In this paper, we propose a novel approach to Bayesian Experimental Design
(BED) for non-exchangeable data that formulates it as risk-sensitive policy
optimization. We develop the Inside-Out SMC^2 algorithm that uses a nested
sequential Monte Carlo (SMC) estimator of the expected information gain and
embeds it into a particle Markov chain Monte Carlo (pMCMC) framework to perform
gradient-based policy optimization. This is in contrast to recent approaches
that rely on biased estimators of the expected information gain (EIG) to
amortize the cost of experiments by learning a design policy in advance.
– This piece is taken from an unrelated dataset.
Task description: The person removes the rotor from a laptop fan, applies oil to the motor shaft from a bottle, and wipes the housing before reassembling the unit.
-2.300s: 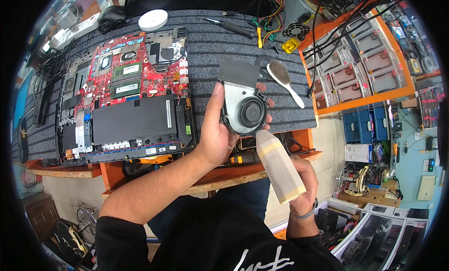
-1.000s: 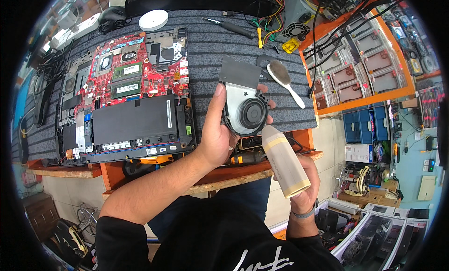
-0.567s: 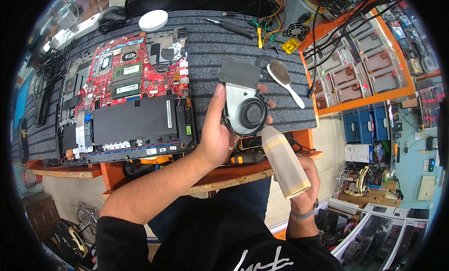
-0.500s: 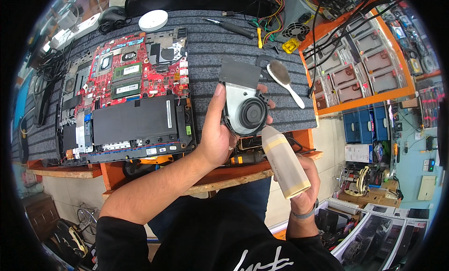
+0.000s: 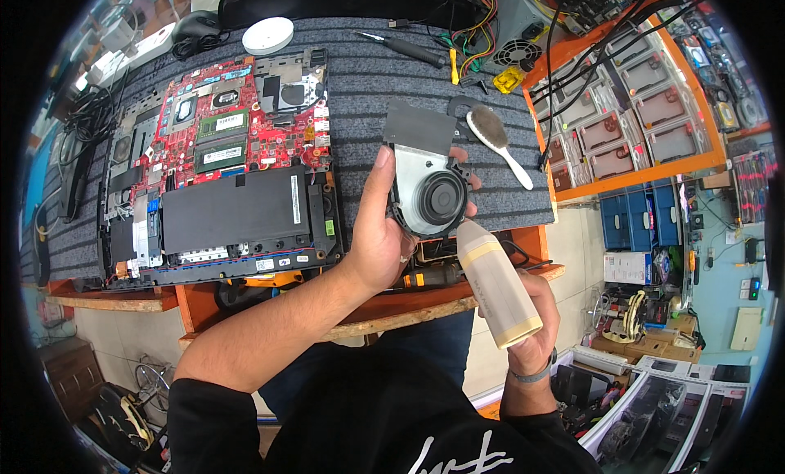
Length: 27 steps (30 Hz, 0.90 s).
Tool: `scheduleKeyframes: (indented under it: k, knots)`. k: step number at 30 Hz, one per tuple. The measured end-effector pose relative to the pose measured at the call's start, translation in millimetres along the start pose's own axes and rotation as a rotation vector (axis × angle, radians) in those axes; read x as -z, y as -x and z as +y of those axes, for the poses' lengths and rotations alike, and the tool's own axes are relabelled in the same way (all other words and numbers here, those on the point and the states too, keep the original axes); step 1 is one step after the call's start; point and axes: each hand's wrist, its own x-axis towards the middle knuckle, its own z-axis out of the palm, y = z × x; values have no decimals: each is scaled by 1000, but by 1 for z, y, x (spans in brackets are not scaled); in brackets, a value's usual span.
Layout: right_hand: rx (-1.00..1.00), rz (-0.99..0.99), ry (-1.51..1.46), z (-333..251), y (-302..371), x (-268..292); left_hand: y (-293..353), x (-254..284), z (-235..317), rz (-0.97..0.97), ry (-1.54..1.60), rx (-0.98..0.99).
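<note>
Left hand grips silver-and-black ringed module over grey striped fabric mat, right hand wrapped round beige cone-tipped cylindrical tool; I'd brace the module, keep tip just off its rim.

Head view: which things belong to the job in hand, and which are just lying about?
In the job:
round-ended silver-and-black part, held in the left hand
pale cylindrical tool, held in the right hand
opened laptop, probably

Apparently just lying about:
white disc
black mouse
black-handled tool
white-handled brush, though its role is unclear
</note>
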Motion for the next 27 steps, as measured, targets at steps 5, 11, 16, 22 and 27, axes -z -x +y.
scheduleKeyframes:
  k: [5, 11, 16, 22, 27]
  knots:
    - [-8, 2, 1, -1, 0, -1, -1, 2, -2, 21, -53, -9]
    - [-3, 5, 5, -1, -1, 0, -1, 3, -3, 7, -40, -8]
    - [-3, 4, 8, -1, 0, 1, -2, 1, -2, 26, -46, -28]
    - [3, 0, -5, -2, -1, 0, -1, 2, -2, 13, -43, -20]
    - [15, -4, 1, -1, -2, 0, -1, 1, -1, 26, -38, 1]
Numerical validation on a set of dynamical systems showcases the efficacy of
our method in comparison to other state-of-the-art strategies.

本文提出了一种新颖的贝叶斯实验设计方法，将其作为风险敏感型策略优化来进行，我们开发了一种内外 SMC^2 算法，用嵌套顺序蒙特卡洛估计器来估计预期信息增益，并将其嵌入到一个粒子马尔可夫链蒙特卡洛框架中进行基于梯度的策略优化，与近期的方法相比，我们的方法不依赖于对预期信息增益使用偏差估计器来通过预先学习设计策略来摊销实验成本，在一组动力系统上的数值验证展示了我们方法的有效性与其他最先进策略的比较。